Being manic is so intense. It’s not as fun as you think, allow me to explain. Restless nights, Racing thoughts, grandiose, over the top behavior and ideas , the I am on top of the world superhero feeling that really just sucks you dry. I know it’s not here forever, but it is irritating for the days it decides to show up. (Always at inconvenient times I might add, we need to sleep to function, right? I just want to scream sometimes.)
Having a manic episode is even more irritating when I’m taking medications that are supposed to be leveling my mood. Don’t get me wrong, they do work most of the time, but sometimes triggers just happen…oops. We aren’t perfect.
Currently, I am getting very annoyed by anonymous people telling me I should just go to therapy. (face palm.) What an ignorant thing to say to someone with a lifelong chemical imbalance of the brain, ok? It frustrates me to no end. I’ve been to therapy for the things in my life I’ve had to deal with and move past, that’s one thing, alright? I do what I can for my mental health in every aspect. Telling someone to go to therapy for Bipolar Disorder just gets under my skin.
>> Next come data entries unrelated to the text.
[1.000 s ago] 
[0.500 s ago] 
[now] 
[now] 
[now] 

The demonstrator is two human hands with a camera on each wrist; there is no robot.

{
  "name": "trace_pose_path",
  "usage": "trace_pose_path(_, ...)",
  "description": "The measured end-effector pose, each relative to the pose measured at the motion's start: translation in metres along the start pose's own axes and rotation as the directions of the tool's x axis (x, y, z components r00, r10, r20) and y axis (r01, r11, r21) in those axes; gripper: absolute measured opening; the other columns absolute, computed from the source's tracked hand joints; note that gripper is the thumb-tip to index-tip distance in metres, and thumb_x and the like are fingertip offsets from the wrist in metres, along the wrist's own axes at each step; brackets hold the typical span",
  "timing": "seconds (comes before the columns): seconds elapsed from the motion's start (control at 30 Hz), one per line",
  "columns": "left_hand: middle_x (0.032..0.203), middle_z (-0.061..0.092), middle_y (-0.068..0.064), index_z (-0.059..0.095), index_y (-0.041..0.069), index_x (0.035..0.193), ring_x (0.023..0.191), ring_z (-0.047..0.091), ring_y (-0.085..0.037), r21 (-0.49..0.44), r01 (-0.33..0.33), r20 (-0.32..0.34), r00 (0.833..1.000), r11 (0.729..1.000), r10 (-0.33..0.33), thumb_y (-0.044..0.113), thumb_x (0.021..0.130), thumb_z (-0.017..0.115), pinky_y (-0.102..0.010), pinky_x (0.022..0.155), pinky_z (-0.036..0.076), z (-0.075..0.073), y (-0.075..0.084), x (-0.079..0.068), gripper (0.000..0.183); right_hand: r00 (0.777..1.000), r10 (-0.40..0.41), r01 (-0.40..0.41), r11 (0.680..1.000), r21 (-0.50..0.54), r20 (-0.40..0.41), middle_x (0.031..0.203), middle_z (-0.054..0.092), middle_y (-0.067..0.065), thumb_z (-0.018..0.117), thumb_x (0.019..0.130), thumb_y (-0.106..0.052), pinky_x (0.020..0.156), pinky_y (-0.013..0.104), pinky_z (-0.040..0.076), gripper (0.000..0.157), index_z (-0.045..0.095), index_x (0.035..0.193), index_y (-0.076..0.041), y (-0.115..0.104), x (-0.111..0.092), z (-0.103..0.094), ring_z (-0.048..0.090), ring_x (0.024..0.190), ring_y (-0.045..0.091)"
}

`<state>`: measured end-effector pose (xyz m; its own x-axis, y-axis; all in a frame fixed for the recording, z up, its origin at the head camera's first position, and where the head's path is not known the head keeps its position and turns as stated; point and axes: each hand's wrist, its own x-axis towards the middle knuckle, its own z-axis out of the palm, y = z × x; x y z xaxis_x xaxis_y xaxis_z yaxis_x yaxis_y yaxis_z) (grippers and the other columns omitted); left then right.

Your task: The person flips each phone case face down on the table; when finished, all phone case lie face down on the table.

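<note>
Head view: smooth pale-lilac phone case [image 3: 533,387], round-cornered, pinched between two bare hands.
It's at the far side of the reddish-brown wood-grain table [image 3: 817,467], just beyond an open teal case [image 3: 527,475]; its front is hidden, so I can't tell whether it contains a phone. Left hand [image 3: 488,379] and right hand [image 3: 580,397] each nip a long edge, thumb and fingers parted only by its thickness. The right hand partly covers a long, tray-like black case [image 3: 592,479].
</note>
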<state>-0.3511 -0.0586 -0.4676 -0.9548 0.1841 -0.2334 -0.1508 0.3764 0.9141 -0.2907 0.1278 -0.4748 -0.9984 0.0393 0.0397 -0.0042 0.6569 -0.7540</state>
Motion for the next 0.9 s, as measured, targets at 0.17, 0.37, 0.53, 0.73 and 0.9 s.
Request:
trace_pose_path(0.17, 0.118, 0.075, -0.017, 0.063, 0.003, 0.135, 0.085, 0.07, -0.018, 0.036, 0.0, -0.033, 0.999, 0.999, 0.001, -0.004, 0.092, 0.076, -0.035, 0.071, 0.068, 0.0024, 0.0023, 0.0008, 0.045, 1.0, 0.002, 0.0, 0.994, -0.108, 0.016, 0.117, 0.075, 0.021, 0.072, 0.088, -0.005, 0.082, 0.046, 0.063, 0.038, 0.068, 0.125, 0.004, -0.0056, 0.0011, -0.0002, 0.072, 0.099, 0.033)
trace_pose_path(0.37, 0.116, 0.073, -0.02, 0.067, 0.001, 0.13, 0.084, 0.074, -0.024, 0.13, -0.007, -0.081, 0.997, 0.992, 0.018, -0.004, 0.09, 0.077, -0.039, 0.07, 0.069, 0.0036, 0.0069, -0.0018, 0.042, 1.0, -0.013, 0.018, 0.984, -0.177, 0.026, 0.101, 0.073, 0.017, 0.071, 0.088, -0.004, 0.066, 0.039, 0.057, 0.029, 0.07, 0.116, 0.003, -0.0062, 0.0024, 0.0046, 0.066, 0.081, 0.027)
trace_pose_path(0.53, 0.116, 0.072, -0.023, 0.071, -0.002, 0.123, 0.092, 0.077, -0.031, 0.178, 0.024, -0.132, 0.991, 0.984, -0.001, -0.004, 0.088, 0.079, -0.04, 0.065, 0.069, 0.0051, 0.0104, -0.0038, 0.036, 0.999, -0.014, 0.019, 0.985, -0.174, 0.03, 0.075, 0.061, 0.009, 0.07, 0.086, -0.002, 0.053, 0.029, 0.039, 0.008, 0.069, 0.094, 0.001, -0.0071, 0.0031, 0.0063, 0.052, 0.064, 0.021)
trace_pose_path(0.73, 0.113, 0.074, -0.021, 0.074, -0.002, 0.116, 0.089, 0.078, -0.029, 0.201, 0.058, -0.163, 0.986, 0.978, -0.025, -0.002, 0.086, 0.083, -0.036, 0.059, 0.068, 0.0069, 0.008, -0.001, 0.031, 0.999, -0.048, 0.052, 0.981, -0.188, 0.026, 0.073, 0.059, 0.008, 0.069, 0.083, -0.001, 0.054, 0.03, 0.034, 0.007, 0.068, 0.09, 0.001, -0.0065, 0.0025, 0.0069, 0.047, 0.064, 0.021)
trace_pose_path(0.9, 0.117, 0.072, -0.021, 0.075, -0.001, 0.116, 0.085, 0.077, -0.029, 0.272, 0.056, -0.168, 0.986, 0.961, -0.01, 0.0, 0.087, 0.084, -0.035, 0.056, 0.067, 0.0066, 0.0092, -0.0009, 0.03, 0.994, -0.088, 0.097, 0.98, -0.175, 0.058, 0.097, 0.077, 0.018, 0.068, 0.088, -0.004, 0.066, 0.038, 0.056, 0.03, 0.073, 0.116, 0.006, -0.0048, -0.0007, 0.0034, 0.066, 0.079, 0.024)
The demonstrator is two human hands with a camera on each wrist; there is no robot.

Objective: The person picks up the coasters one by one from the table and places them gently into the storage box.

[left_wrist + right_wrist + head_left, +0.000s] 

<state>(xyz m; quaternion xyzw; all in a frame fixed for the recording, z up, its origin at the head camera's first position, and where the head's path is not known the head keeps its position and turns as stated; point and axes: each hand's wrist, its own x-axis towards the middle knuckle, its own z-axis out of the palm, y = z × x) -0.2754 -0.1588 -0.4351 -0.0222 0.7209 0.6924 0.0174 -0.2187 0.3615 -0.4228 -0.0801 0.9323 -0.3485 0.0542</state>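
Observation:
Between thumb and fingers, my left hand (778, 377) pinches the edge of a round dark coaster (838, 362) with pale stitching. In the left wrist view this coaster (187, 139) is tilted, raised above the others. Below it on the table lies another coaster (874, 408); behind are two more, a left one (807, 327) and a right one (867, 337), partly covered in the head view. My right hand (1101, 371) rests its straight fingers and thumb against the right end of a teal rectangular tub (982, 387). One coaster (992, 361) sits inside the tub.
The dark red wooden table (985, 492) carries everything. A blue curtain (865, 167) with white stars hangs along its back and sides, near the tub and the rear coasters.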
This rollercoaster is for life. It never goes away. We can only continue to fight the war that’s going on inside of our brains. Luckily, with age and some wisdom now, it’s a little bit easier to understand my triggers and how to stay calm in the present and being mindful.
Not all of us are so lucky and some of us might surrender. I only hope my words can show some hope that while this does suck, having a support system and even a support group of like-minded individuals, not doctors, helps me immensely. Don’t let people who don’t understand this illness push you around or badger you into doing something that won’t necessarily help you.
This is your life and you should live it the way you want, as healthy as you can and to the best of your capabilities. I am absolutely not trying to sound negative. I love all of you, please stay strong and courageous.